**Your goal**
From the records below, return every line containing the word "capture".

[Extracted data entries]
--- START ---

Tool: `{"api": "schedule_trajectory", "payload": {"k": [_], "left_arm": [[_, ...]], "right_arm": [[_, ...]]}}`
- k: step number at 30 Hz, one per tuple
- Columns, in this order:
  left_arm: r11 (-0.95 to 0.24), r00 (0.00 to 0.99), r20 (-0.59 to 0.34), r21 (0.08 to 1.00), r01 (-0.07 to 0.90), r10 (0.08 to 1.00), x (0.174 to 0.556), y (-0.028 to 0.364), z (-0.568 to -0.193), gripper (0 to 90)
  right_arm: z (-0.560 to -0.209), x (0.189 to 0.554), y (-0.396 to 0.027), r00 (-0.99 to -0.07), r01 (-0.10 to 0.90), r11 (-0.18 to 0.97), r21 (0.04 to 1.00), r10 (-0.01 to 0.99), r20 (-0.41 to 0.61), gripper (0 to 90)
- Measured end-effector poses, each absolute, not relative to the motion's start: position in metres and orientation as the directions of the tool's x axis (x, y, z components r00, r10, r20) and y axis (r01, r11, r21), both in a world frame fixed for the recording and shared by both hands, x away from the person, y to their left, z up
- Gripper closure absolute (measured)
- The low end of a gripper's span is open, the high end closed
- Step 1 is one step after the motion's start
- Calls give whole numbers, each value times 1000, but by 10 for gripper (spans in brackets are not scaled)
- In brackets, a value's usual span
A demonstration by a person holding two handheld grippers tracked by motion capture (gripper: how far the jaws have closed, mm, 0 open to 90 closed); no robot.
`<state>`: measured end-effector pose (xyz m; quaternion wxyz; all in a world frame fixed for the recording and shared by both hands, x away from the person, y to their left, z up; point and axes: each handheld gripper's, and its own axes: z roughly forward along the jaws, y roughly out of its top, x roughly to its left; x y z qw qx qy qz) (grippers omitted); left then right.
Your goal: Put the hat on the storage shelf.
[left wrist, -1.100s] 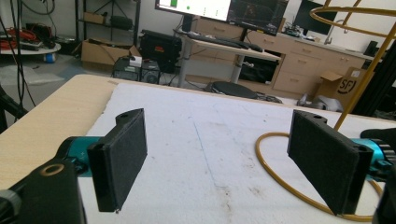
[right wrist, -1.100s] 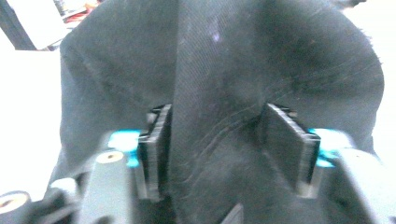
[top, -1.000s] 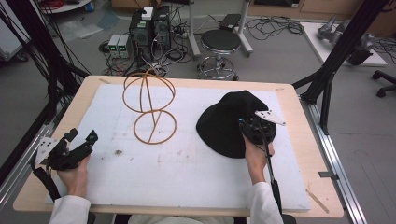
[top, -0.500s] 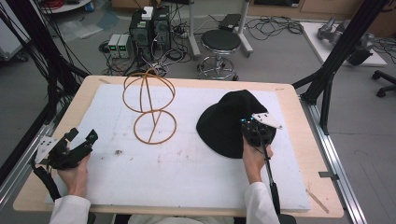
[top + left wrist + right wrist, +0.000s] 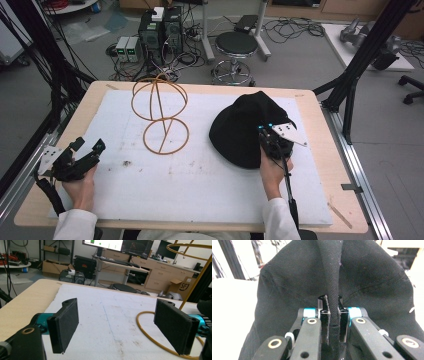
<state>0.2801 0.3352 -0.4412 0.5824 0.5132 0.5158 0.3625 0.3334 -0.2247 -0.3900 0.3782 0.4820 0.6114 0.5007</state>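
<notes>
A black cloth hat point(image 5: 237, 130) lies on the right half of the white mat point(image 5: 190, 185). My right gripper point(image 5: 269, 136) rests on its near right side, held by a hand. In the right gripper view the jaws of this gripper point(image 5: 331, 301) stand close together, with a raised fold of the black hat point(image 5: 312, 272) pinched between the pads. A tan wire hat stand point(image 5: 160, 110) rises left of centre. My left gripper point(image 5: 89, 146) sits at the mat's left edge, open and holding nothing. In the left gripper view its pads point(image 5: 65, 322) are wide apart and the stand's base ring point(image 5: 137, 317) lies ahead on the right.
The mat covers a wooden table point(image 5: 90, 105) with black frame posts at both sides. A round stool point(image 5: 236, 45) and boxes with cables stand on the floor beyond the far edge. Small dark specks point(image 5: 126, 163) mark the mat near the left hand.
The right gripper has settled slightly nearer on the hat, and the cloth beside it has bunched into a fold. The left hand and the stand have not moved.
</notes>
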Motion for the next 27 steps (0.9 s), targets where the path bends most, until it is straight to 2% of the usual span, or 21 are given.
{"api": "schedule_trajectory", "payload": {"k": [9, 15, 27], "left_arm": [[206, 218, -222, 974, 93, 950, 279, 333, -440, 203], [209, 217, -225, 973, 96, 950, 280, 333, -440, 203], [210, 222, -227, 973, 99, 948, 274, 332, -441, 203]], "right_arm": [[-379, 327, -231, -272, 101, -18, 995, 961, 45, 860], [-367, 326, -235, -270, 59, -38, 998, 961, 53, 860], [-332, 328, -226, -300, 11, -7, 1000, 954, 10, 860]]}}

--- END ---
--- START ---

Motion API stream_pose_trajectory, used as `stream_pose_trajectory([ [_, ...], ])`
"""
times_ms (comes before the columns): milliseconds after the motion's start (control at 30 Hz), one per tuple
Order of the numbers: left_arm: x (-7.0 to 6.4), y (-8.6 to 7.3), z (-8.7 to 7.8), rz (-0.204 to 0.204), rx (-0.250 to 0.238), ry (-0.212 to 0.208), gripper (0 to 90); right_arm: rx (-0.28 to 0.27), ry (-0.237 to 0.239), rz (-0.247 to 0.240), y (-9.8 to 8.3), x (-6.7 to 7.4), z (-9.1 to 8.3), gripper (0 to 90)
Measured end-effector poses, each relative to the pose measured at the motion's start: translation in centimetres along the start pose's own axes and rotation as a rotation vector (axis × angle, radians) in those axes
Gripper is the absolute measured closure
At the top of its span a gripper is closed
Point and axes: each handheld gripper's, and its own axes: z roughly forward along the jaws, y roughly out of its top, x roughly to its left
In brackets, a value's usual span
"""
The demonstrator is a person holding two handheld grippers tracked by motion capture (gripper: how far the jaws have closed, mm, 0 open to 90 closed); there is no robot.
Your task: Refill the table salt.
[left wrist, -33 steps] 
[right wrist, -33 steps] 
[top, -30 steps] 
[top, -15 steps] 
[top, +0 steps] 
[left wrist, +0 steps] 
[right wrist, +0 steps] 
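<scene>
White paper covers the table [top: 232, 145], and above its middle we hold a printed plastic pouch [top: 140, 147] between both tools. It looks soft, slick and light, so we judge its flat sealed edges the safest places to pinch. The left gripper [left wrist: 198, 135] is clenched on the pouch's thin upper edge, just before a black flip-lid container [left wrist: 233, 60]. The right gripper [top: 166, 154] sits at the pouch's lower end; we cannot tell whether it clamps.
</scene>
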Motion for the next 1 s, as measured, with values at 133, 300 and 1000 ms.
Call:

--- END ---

**Written response**
A demonstration by a person holding two handheld grippers tracked by motion capture (gripper: how far the jaws have closed, mm, 0 open to 90 closed); no robot.
The demonstrator is a person holding two handheld grippers tracked by motion capture (gripper: how far the jaws have closed, mm, 0 open to 90 closed); there is no robot.

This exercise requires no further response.